All Medicare claims files, enrollment information, and Part D prescription drug events for patients hospitalized for their first AMI in 2008 that did not have AMI in 2006 and 2007 were obtained. We applied the Chronic Care Warehouse definition of AMI as an inpatient stay with an ICD-9 code 410.xx, (excluding 410.x2) in the first or second diagnosis position of the claim.54 AMI stay admission and discharge dates were based on all Medicare institutional claims (acute, long term care hospital, inpatient rehabilitation facility, critical-access hospital, and short-term nursing facility) with overlapping admission and discharge dates following an initial acute hospital admission with an AMI diagnosis. We restricted our sample to patients discharged alive; with continuous Medicare Part A and B fee-for-service enrollment 12 months prior to their index AMI admission and 12 months post-index discharge or until death; and with continuous Part D enrollment 6 months prior to admission and 12 months post-index discharge or until death. To ensure that all Part D events were observable during a 30-day post index treatment observation period, we further excluded patients who utilized hospice or skilled nursing care; were readmitted to inpatient care; or died within the 30-days post-index discharge.
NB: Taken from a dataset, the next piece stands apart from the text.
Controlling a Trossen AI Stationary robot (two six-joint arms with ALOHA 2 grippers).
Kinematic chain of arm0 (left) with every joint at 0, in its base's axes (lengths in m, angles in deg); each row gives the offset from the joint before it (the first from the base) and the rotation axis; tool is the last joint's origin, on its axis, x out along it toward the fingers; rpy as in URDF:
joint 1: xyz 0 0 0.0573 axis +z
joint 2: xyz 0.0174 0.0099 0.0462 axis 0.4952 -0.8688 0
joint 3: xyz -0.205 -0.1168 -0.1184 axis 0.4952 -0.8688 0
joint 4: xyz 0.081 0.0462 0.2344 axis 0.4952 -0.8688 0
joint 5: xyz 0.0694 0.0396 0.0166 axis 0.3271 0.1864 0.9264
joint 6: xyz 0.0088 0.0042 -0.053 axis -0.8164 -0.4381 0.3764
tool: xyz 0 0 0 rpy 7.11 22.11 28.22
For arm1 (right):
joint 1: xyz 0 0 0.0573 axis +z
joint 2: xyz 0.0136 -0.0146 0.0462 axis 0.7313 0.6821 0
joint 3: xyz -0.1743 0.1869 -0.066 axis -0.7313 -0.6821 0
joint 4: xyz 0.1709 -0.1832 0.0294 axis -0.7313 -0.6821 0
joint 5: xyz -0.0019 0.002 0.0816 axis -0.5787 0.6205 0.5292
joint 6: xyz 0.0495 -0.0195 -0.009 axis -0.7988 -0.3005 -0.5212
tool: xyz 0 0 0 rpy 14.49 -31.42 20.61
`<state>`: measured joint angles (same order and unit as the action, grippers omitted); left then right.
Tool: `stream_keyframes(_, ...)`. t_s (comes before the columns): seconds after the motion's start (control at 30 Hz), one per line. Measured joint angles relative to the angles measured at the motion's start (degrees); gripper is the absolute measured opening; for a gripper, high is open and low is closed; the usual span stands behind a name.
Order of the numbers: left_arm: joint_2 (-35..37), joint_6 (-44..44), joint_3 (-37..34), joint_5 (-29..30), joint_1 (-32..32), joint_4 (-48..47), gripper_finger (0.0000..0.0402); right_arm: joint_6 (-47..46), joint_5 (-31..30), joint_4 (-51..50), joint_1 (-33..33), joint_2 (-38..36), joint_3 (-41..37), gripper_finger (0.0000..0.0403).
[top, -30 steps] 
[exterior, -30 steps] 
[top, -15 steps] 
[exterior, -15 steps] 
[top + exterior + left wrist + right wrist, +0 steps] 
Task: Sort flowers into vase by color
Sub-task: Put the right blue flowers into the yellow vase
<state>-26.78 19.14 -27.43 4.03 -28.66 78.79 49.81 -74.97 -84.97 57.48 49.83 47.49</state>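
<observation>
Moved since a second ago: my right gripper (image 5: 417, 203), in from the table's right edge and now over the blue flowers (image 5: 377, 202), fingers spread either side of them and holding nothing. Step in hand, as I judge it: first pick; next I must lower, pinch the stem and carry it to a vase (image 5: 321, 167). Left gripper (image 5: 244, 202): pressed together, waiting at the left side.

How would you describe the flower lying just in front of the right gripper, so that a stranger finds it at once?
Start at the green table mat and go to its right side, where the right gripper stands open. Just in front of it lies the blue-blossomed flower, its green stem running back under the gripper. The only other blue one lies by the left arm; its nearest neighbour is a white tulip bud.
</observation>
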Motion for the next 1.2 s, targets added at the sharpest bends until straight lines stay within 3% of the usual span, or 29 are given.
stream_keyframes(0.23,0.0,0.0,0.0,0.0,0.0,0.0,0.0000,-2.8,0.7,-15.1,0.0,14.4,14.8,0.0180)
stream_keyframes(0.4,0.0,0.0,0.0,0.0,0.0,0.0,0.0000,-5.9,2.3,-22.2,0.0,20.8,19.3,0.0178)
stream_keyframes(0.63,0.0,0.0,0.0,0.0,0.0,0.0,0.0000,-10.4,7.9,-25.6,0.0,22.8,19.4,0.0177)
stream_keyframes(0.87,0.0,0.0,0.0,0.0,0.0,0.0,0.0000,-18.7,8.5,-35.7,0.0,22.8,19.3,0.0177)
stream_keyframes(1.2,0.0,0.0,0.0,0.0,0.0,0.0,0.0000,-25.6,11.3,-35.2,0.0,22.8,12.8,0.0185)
Finally, because driving times between ZIP codes may have inconsistent meaning for geographically non-contiguous areas, we restricted our sample to patients living in the continental United States at AMI admission. The final sample size was 68,236.

Measures

Patients were designated as having been prescribed an ACE/ARB post-AMI if they filled a prescription for an ACE/ARB within 30 days post AMI discharge (1 if an ACE/ARB prescription was filled within 30 days post AMI discharge, 0 otherwise).55 The study outcome was a binary variable equaling 1 if the patient survived for one year post AMI discharge, 0 otherwise. Measured covariates included patient demographics; baseline medical conditions for both the year prior to the AMI admission and during the index AMI stay; medications used during the 180 days prior to the AMI admission; AMI diagnosis-type on admission; procedures during the AMI stay; complications during the AMI stay; other medications filled immediately post discharge (statins, beta blockers); Part D variables including premium levels and deductible phase at diagnosis; whether patients were Medicaid dual-eligible in their AMI index month; and socioeconomic characteristics for the patient residence zip code (per capita income, poverty rate, education level, English speaking percentage). Full definitions of these variables are included in Appendix B.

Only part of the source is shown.